** Problem to solve **
Go through the data below and transcribe it exactly. Omit the images.

════════════════════

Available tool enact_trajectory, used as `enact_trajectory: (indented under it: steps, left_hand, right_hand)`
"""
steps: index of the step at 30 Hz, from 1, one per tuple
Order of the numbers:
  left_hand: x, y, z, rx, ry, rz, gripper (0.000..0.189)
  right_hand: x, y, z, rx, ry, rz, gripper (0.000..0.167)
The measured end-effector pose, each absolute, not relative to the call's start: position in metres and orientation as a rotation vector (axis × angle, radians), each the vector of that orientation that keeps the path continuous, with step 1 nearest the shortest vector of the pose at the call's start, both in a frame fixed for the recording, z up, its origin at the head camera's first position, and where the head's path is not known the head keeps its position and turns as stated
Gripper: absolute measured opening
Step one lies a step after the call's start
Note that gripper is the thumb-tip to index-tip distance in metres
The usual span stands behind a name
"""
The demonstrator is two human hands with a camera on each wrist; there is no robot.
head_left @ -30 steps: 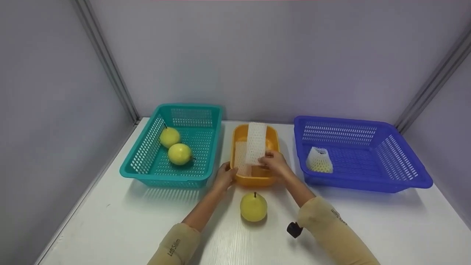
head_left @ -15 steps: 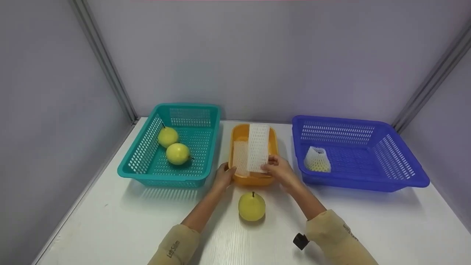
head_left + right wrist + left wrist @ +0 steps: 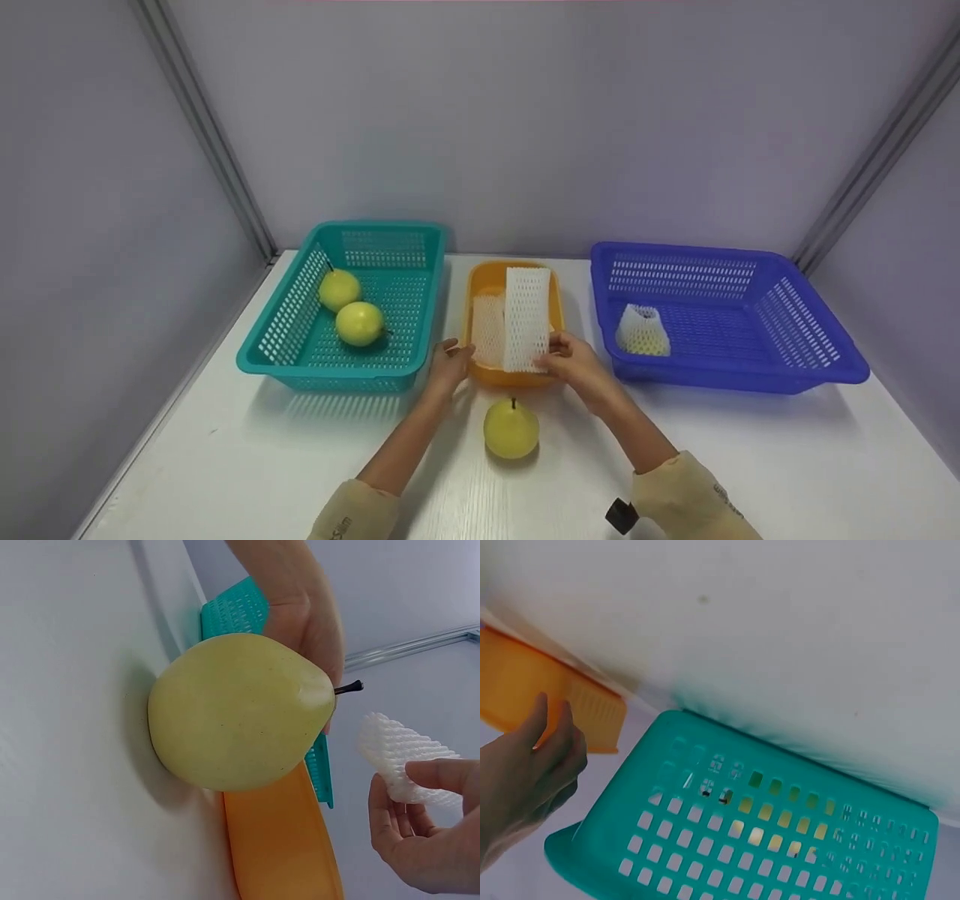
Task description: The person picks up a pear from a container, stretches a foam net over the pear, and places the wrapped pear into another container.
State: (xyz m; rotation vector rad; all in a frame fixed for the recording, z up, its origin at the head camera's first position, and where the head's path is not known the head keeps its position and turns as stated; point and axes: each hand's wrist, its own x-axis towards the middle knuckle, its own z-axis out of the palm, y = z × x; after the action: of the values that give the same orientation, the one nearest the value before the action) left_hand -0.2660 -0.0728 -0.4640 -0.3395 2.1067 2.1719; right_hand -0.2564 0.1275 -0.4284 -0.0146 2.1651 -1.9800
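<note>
My right hand [image 3: 579, 367] pinches a white foam net sleeve [image 3: 526, 319] by its near right edge, above the orange basket [image 3: 517, 379]. In the right wrist view the thumb lies over the sleeve [image 3: 405, 754] with the fingers beneath. At the basket's left wall is my left hand [image 3: 448, 369], its fingertips close to the rim and nothing held. The left wrist view shows this hand [image 3: 540, 765] with loosely extended fingers beside the orange wall. Another foam net [image 3: 489, 330] lies inside the basket. A yellow pear [image 3: 511, 429] stands upright on the table in front, stem up.
On the left a teal basket [image 3: 259, 360] holds two yellow pears [image 3: 360, 324]. To the right stands a blue basket [image 3: 750, 373] with a netted pear [image 3: 643, 334] in it. A small black object [image 3: 622, 516] shows beside the right sleeve. Grey walls [image 3: 480, 127] enclose the white table.
My right hand has drawn the foam net sleeve toward me, from the basket's far side to over its near rim. The left hand stays by the left wall, its fingers loosened slightly.
</note>
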Motion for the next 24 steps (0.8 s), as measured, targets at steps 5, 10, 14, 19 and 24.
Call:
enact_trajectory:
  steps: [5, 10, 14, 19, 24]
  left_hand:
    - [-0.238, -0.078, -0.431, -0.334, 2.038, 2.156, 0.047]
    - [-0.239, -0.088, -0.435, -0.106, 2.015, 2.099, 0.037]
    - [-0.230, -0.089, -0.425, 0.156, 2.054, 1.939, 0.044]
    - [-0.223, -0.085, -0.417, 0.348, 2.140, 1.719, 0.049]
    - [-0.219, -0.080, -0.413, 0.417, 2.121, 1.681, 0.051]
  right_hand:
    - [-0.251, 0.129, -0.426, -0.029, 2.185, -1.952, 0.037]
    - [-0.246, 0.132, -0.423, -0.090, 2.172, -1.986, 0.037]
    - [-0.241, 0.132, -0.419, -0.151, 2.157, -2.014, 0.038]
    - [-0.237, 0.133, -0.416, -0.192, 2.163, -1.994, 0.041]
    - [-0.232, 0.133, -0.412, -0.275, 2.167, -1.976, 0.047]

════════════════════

** Exercise output **
Available tool enact_trajectory, used as `enact_trajectory: (indented under it: steps, left_hand, right_hand)`
"""
steps: index of the step at 30 Hz, from 1, one per tuple
Order of the numbers:
  left_hand: x, y, z, rx, ry, rz, gripper (0.000..0.189)
  right_hand: x, y, z, rx, ry, rz, gripper (0.000..0.167)
The measured end-effector pose, each absolute, not relative to the call's start: position in metres and orientation as a rotation vector (axis × angle, radians), each the vector of that orientation that keeps the path continuous, with step 1 nearest the shortest vector of the pose at the call's start, both in a frame fixed for the recording, z up, its origin at the head camera's first position, and where the head's path is not known the head keeps its position and turns as stated
Gripper: absolute measured opening
Step one lies a step after the call's start
Note that gripper is the thumb-tip to index-tip distance in metres
The usual span stands behind a name
"""
The demonstrator is two human hands with a camera on each wrist; there is no robot.
head_left @ -30 steps: 
head_left @ -15 steps: 
head_left + right wrist + left wrist @ +0 steps: 
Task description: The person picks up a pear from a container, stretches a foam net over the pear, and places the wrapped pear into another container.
State: (xyz m; rotation vector rad; all in a frame fixed for the recording, z up, its origin at the head camera's first position, and where the head's path is not known the head keeps its position and turns as stated; point and axes: each hand's wrist, its own x-axis towards the middle knuckle, its own z-axis out of the palm, y = z × x; after the action: of the values that give the same orientation, the one nearest the value before the action) left_hand -0.2660 -0.0728 -0.4640 -0.3395 2.1067 2.1719; right_hand -0.2564 0.1275 -0.4284 -0.0146 2.1651 -1.9800
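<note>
My right hand [image 3: 579, 367] pinches a white foam net sleeve [image 3: 526, 319] by its near right edge, above the orange basket [image 3: 517, 379]. In the right wrist view the thumb lies over the sleeve [image 3: 405, 754] with the fingers beneath. At the basket's left wall is my left hand [image 3: 448, 369], its fingertips close to the rim and nothing held. The left wrist view shows this hand [image 3: 540, 765] with loosely extended fingers beside the orange wall. Another foam net [image 3: 489, 330] lies inside the basket. A yellow pear [image 3: 511, 429] stands upright on the table in front, stem up.
On the left a teal basket [image 3: 259, 360] holds two yellow pears [image 3: 360, 324]. To the right stands a blue basket [image 3: 750, 373] with a netted pear [image 3: 643, 334] in it. A small black object [image 3: 622, 516] shows beside the right sleeve. Grey walls [image 3: 480, 127] enclose the white table.
My right hand has drawn the foam net sleeve toward me, from the basket's far side to over its near rim. The left hand stays by the left wall, its fingers loosened slightly.
</note>
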Motion for the next 24 steps (0.8 s), as measured, targets at steps 5, 10, 14, 19 and 24.
Call:
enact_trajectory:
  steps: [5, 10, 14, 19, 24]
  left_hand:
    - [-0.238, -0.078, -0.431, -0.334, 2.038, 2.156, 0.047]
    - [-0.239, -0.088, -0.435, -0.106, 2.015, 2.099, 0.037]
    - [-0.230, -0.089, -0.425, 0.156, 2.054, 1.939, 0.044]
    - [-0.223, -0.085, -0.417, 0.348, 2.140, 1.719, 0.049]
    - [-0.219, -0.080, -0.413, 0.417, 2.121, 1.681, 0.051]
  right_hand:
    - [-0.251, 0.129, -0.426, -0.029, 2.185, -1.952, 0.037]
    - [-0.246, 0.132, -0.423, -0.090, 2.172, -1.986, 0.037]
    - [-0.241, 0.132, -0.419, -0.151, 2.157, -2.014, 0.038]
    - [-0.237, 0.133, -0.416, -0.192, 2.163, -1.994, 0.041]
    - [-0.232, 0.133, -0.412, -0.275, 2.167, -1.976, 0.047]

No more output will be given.